Fra una situazione surreale e un autentico terrore

Infarto!
(enm) L’esperienza di questi ultimi giorni non l’auguro proprio a nessuno. Stai dormendo normalmente – o almeno questo è quanto credi tu – e una voce profonda ti toglie traumaticamente dal pacifico limbo: «Signor Mellini, lei sa dov’è?» – Beh, non saprei, nel mio letto forse? «No, lei si trova alle cure intense dell’Ospedale civico di Lugano, perché ha fatto un infarto».
“Ohibò, un infarto? Così senza dirmi niente? È strano, non mi sono accorto di nulla! Ma sarà poi vero? O è semplicemente uno di quei bizzarri sogni da cui ti svegli poi con la mente in stato un po’ confusionale ma, appunto, ti svegli e ti chiedi dove la tua mente sia andata a pescare quegli strani «flash» che hanno costellato una notte particolarmente agitata?”
A poco a poco, le uscite dal coma si fanno più frequenti, alla domanda «Lei sa dove si trova?» cominciano ad aggiungersi «Che giorno è?», «Quante sono queste dita?», «Tiri fuori la lingua». A quest’ultima ingiunzione risponderesti volentieri anche mostrando il dito medio, ma non puoi, ti hanno legato al letto per paura che te ne vada a spasso in preda a sonnambulismo e le tue mani non hanno nemmeno un agio sufficiente a permetterti di grattarti la punta del naso. Comunque, questi sempre più frequenti «stati di lucidità» ti fanno vieppiù prendere coscienza che no… non si tratta di un brutto sogno e sì… sei stato (e forse lo sei ancora) con un piede nella fossa e l’altro su una pelle di banana. Nel frattempo, ti comunicano che non si è trattato di un infarto (evviva, evviva) ma «soltanto» di una grave polmonite batterica che, aggravata dalla tua insufficienza cardiaca, ha fatto sì che i tuoi polmoni si riempissero d’acqua. Vabbè, allora, se è così…

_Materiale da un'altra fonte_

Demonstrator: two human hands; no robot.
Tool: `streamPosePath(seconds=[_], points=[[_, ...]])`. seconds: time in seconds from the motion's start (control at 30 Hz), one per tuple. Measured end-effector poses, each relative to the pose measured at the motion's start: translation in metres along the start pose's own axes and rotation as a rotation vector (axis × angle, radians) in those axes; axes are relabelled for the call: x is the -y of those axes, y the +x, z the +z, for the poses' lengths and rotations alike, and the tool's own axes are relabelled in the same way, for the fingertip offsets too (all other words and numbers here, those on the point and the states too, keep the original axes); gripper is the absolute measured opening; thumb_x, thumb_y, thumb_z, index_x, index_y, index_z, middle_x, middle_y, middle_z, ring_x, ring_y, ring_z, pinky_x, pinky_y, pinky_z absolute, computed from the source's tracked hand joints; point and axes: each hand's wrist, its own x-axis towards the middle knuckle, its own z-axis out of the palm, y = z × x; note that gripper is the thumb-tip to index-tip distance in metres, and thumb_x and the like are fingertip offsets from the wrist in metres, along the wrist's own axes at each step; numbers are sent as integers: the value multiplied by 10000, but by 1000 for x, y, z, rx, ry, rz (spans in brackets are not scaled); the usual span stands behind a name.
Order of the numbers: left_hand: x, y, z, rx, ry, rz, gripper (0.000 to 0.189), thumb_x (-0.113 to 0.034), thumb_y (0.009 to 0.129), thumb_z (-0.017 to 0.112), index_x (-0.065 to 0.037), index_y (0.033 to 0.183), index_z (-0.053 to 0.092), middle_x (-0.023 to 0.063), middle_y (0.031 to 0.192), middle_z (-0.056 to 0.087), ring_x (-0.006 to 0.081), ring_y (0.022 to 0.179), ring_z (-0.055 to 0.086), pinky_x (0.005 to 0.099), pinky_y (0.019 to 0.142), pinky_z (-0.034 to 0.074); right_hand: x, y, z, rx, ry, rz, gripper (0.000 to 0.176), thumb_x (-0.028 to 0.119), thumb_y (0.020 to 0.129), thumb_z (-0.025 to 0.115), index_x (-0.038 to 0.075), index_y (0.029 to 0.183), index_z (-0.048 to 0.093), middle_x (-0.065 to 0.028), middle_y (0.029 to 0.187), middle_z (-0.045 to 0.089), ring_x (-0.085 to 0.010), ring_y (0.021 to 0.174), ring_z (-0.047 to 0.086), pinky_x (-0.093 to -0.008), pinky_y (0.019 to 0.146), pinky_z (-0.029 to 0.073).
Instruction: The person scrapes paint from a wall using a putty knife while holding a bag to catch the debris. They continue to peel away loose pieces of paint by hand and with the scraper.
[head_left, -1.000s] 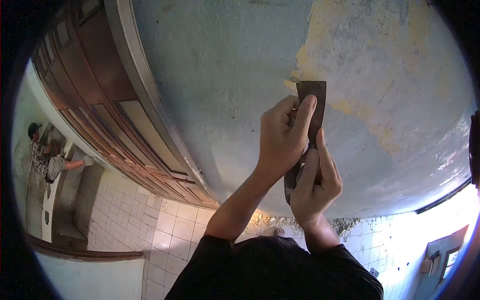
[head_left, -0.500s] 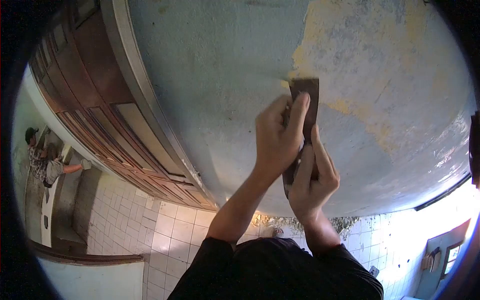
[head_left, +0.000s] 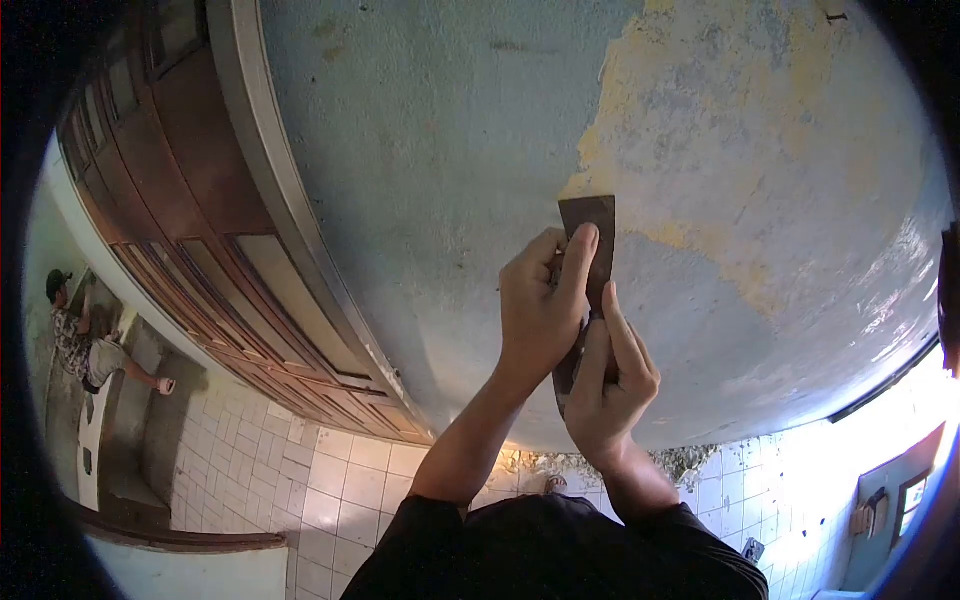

Intanto, sedato e alimentato via flebo, il tuo Calvario da intubato legato al letto – con una sete del diavolo che non ti è permesso estinguere con il piacere di una bevuta perché c’è il rischio che l’acqua di vada di traverso neutralizzando in pochi secondi gli effetti benefici delle terapie diuretiche in atto – continua. Dopo sei giorni, finalmente, decidono – bontà loro – di toglierti i tubi, compreso quel catetere che, se da un lato ti permette di orinarti in tasca senza praticamente accorgertene, dall’altro è psicologicamente debilitante, oltre che un intoppo nel camminare creato dal doversi tirar dietro una sacca di plastica piena dei tuoi più o meno coscienti deflussi organici. Ora puoi alimentarti normalmente – ti dicono – e già ti brillano gli occhi al pensiero del capretto pasquale. E invece no. Dato che sei diabetico, il tuo «normalmente» significa tutta una serie di pappe, pappette e pappotte, di cui cambia la consistenza rimanendo, ahimé, invariato il sapore piuttosto disgustoso.
I giorni di degenza si allungano, ti hanno trovato dei batteri residui nel sangue e li stanno combattendo con gli antibiotici più indicati. Ma poi ci vorrà anche una TAC per osservare lo stato dei tuoi diverticoli fonte, parrebbe, dei germi di cui sopra. Quo usque tandem, abutere Catilina…
Sono cose che ti fanno riflettere, mi dicono con faccia di circostanza dei conoscenti convinti che ripetere quanto sentito o letto nelle soap opera li ponga automaticamente nella categoria degli intellettuali. Balle! Il pensiero della morte è ormai da anni diventato un compagno fisso – giunti a una certa età devi fartene una ragione – ma pensare che «riflettendoci» si possa attenuare la paura al momento del gran salto, è pura utopia.
La paura c’è, ovviamente, ma se penso che se non ci fosse stato qualcuno a dirmi «Lei sa dove si trova?», «Che giorno è?», «Quante sono queste dita?», «Tiri fuori la lingua», manco mi sarei accorto di essere morto, accettare l’inevitabile diventa più facile.
E per non perdersi neppure una briciola dell’antica saggezza romana: Carpe Diem!